Let me assure you, that I’m NOT advocating ‘reparative’ therapy. As a former ‘ex-gay’ participant, I’m know firsthand of the harmful and potentially destructful effects of these types of therapies. But I believe it is important for clients to know that they are determining the direction of their therapy. Although I’m not in the health field, I would still refer someone to an ex-gay program if I felt s/he sincerely does not want to accept their same-sex attractions. Of course, I would also relate my own experience and try to disuade him/her from that direction.
BTW, does anyone know what article Patricia Curtis is quoting in her letter? I did not find the “cannot change” quote or the other quotes she attributed to Kort in the on-line version psychotherapynetworker.org version of his article.
Norm!
Here’s the link to the abstract of the journal article being quoted. There’s a lot of qualifiers in this abstract and I’m sure that there are a lot more in the actual article. The qualifiers I saw in the abstract make me think this study requires a lot more work to flesh out what is really going on.

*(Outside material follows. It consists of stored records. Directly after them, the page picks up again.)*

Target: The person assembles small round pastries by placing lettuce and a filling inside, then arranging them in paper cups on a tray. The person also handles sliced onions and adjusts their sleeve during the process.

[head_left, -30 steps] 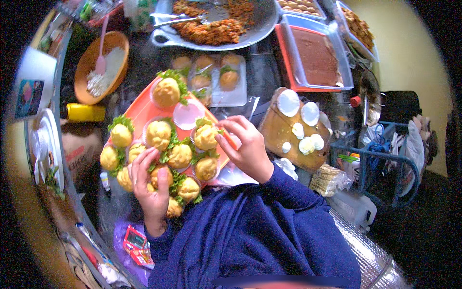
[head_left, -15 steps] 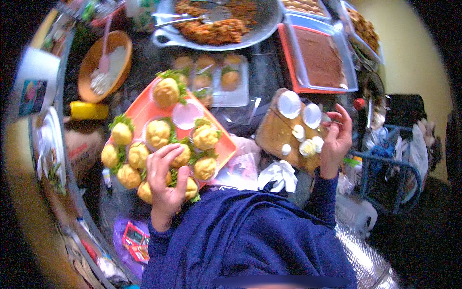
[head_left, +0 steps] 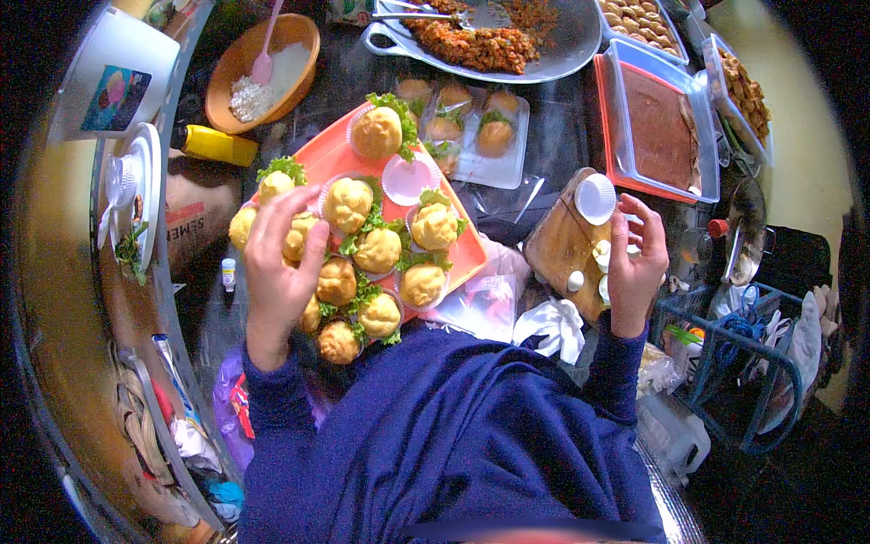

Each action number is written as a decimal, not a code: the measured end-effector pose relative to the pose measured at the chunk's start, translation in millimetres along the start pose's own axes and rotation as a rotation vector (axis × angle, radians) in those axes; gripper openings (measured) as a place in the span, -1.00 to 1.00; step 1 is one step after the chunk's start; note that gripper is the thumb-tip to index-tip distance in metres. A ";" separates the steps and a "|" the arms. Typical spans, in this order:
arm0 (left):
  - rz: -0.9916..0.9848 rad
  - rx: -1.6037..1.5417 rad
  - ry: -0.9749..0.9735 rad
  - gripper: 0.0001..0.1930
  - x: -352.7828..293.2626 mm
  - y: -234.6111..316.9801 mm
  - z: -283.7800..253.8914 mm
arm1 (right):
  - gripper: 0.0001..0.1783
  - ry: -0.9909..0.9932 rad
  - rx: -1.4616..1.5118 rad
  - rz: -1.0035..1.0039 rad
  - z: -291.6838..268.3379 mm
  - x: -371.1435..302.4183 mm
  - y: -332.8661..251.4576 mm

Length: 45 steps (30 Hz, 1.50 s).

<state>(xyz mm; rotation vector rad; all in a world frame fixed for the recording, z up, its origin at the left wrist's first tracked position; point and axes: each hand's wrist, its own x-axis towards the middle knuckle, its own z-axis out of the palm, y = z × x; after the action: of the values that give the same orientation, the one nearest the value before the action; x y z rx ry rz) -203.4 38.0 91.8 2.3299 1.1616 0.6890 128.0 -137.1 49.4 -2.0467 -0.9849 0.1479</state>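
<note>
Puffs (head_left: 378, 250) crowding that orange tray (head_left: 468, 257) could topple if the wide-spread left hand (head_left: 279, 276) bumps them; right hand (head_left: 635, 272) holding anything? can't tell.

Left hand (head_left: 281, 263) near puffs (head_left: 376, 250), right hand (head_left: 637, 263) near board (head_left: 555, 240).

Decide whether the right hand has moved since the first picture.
Yes, rightward: the right hand was left of the board, now at its right edge.
</note>
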 end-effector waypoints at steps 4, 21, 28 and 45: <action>-0.011 0.043 0.028 -0.73 4.3 -2.2 -1.2 | -0.78 0.011 -0.033 -0.003 -8.4 -5.7 1.7; -0.029 -0.187 -0.110 -0.75 -19.4 17.6 27.6 | -0.62 0.142 0.189 -0.040 19.4 -12.9 0.9; 0.150 -0.467 -0.305 -0.82 -22.9 45.3 63.8 | -0.56 -0.131 0.628 0.079 38.7 -33.4 -15.0; 0.169 -1.124 -0.832 -0.18 -18.4 109.3 143.0 | -0.23 0.172 0.514 -0.245 37.7 -54.0 -39.4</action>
<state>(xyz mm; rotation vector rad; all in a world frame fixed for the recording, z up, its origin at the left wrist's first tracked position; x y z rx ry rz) -60.7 -60.6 40.4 1.4351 0.0897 0.2233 51.6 -137.0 41.4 -1.4365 -0.9634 0.0815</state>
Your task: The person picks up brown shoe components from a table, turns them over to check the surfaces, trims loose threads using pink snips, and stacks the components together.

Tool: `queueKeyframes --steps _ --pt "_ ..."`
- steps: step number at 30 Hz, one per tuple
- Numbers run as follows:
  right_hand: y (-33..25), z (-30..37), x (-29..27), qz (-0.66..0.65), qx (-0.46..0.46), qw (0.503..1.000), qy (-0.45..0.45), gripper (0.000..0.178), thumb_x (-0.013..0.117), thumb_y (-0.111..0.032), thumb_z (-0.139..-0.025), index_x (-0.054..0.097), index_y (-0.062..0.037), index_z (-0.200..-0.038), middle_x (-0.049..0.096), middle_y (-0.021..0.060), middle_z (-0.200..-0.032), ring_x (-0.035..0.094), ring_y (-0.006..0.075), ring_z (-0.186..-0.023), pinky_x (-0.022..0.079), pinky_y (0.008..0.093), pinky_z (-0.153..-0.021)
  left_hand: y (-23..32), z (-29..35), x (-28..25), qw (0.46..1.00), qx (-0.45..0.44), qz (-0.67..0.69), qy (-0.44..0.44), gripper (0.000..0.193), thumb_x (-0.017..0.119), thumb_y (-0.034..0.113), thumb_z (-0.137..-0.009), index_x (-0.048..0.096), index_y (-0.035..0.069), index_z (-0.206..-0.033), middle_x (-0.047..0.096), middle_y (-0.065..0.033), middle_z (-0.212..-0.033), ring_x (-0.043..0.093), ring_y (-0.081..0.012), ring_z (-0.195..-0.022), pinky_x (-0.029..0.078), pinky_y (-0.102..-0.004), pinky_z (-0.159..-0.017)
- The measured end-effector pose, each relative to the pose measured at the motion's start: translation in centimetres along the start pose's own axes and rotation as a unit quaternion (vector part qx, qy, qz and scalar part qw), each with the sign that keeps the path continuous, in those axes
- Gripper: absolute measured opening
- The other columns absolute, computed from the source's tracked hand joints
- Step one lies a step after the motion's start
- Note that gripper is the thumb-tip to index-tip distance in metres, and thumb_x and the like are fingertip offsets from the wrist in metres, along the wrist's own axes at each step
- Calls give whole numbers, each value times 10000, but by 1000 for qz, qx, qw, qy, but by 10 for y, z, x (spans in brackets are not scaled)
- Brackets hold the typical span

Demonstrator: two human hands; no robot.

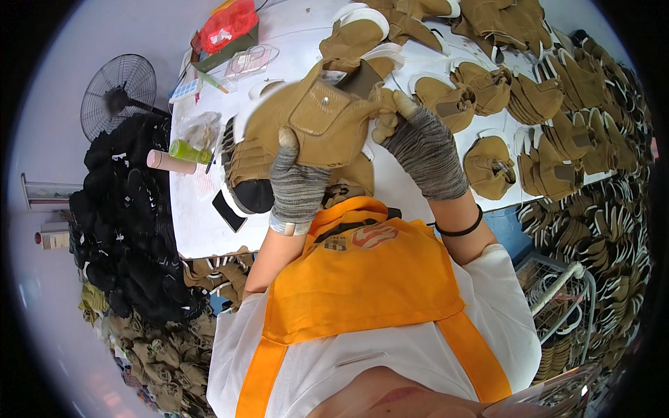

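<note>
A tan cap (315, 115) with a buttoned pocket flap on its side is held up above the white table. My left hand (298, 180), in a grey fingerless glove, grips its near edge, thumb on top and the other fingers hidden beneath. My right hand (423, 143), gloved the same way, pinches the cap's right end by its strap. Below the held cap lies a stack of tan caps (247, 161), with a black cap (252, 196) under them. A dark phone (228, 211) rests by the table's front edge.
More tan caps with white brims (490, 167) stand in rows and stacks across the white table (202, 240). On the left are a pink bottle (171, 162), a green bottle (189, 153) and a fan (118, 97). Black caps (132, 216) are heaped beside the table; a metal cart (561, 296) stands right.
</note>
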State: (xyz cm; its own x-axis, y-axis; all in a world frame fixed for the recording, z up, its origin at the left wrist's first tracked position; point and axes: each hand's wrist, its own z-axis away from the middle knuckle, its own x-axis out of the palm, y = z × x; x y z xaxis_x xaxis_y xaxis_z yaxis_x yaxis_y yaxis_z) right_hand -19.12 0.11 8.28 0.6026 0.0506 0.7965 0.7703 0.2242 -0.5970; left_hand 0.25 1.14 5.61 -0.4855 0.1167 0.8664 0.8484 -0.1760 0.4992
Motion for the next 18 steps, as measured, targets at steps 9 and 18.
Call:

This article in severely distorted form will probably become the basis for a lot more religious bashing of the “gay lifestyle”.
Oh well, what do you do when folks insist on hearing what they want to hear?
>Oh well, what do you do when folks insist on hearing what they want to hear?
Um, that is an expression of why I have little use for what passes for social “science.” Unlike the physical sciences, the social “sciences” do not appear to have any standards under which the veracity of their “theories” can be judged.